They put TVs in hospital rooms. You don’t think twice about it while you’re there, probably because you’re distracted by whatever reason you’re there in the first place. The wall-mounted, boxy television set perches in the corner of a bare room reeking of antiseptic and bodily fluid. Sometimes it’s tuned into a generic game show with a host that tries his best to mimic a more charismatic person. Or it plays the kind of daytime soap opera that exists only to be background noise to drown out the silence between the beeps of heart rate monitors and IV drips. 

It sits, and it watches. It sees you hunched over in a plastic chair with just enough padding to prevent complaints. It sees you hunched over and fighting back tears and the bone-aching heaves that come with desperation and grief. It sees you propped up on pillows with a needle in your arm and stickers on your chest that leave a gooey residue that won’t go away after three showers. It sees you dazedly lifting up your arm for the nurse to take your vital signs in the middle of the night. It sees a doctor point at a chart of a pain scale from zero to ten with little cartoon faces beneath the numbers because they know you’re hurting and demand you tell them just how much.

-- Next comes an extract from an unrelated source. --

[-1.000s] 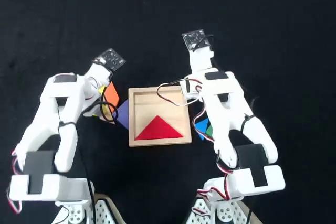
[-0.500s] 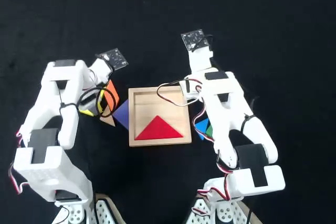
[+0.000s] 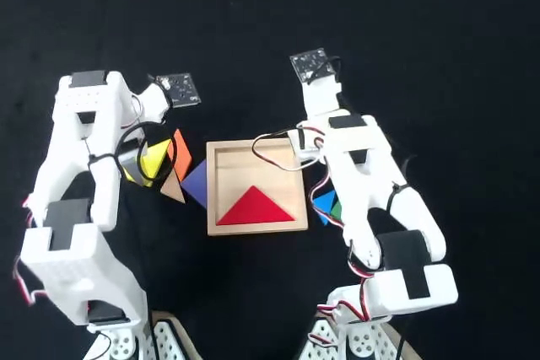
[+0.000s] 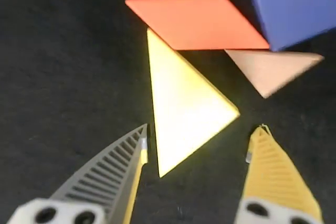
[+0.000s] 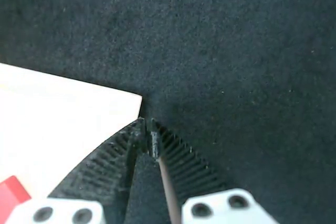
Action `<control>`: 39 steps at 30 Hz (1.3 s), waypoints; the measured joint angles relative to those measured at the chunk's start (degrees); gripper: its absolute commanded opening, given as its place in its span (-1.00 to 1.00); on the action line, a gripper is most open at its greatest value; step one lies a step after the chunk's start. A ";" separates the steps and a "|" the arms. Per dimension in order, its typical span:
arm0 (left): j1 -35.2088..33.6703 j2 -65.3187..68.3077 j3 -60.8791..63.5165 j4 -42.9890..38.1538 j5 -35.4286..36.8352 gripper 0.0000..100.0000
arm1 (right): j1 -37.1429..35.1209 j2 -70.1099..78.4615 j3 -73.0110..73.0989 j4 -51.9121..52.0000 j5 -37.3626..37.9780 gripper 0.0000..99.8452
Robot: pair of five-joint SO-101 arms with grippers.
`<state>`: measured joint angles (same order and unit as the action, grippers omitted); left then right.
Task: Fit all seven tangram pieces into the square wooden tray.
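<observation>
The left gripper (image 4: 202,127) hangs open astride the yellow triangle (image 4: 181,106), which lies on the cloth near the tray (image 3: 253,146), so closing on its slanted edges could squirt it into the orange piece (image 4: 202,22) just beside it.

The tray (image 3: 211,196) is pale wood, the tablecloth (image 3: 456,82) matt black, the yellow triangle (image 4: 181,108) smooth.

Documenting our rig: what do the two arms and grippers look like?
The left arm and right arm are white with black servo blocks and red, black and white wires. The left gripper has ribbed yellow-and-grey fingers; the right gripper, ribbed black ones.
</observation>
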<state>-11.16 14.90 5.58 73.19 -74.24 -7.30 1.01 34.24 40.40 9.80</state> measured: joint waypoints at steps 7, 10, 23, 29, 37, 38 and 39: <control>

There is a TV above you, and the sound is off. You don’t always need to hear it to know it’s there. It will always be there, no matter how many familiar faces and complete strangers come and go. In fact, it’s one of the few pieces of hospital furniture that doesn’t come with wheels for trips up and down the wide, cavernous elevators. Of all the things to bolt into the wall of a room no one wants to be in, they chose a TV. They put TVs in hospital rooms because they know you need it.

If movies represent the spectacle of show business, the magnitude of blockbusters, the insane celebrity of its stars, TV represents all things small. A miniature version of the silver screen, television arrived in homes and quickly replaced the radio as the hearth of the house. Furniture was arranged around a grainy black and white screen and stayed there indefinitely. Instead of intimate fireside chats with President Roosevelt, Americans of the early 1950s tuned in to reassuring domestic sitcoms like “Mary Kay and Johnny” and “I Love Lucy.” As a formal update of the radio, the TV had to prove itself valuable in the lives of consumers. 

Rather than opt for the theatrics of cinema, television burrowed its way into the daily routine of the country and offered a constant stream of content into the home. News broadcasts, comedy and variety shows and talent competitions gave television a broad range for appealing to every member of the family. And at the time, there was nothing more important than protecting the American nuclear family. The TV forced itself into the home until it became a fixture so permanent, no one could consider it anything but essential. The attachment that the American public felt to the television laid the foundation for an entire media industry built upon an unspoken trust between the consumer and the consumed. 

The images on the TV screen reflected the desires of the people who watched it. Light entertainment about everyday American life has remained a constant since the days of “I Love Lucy,” partially because the post-war “return to normalcy” period never really ended. In the 1960s, audiences could flip between the civil rights movement to “The Andy Griffith Show” to the newest casualties of Vietnam. With more access to information, more viewers demanded to see who they were, who they wanted to be and how their country fit into the same rabbit-eared box that a family like theirs could. The smaller scale of the TV widened the scope of what audiences saw as belonging to them. The television gave the people ownership of an entire medium. It was built for them, targeted at them, so fundamentally connected to their lives that it created a new, more intimate relationship with viewers. 

That intimacy has only strengthened over time. Despite its many technological competitors for America’s attention, the television still remains the center of our homes. The couches still face the screen, whether it’s playing Netflix or cable. The advent of streaming services has only increased its presence in pop culture because now nearly every program is available somewhere for you to rewatch over and over again. Unlike movies, TV shows have hours of content to feed its audience; you don’t have to stop watching. It doesn’t have to end. It will always be there, sitting patiently on its stand in the center of your living room, waiting for you to come home. 

You lift the remote to your TV and see the nurse call button just below the volume adjuster. There’s nothing on, but there’s always something on, so you start scrolling through the channels. You flip to  “SpongeBob SquarePants” and laugh at a stupid starfish who lives under a rock. It’s the funniest thing you’ve ever seen, or at least it feels that way right now. You flip to “The Office” and realize you’d still rather be here than at work where your boss makes Michael Scott look like a genius. You flip to “M.A.S.H.” because you want to remember what it was like when you were a child and could look up to brave doctors with good hearts and half as much paperwork as the ones making their rounds to your room. 

You flip to the news and turn the sound off. The TV is just far away enough so that you can’t see the headlines scrolling across the bottom of the screen. You don’t need to hear what the announcer is saying; all that matters is that he’s talking to you. Because you need it. TV is a fixture of who we are and a comforting permanence we are so often deprived of. You have always needed it. Everyone does.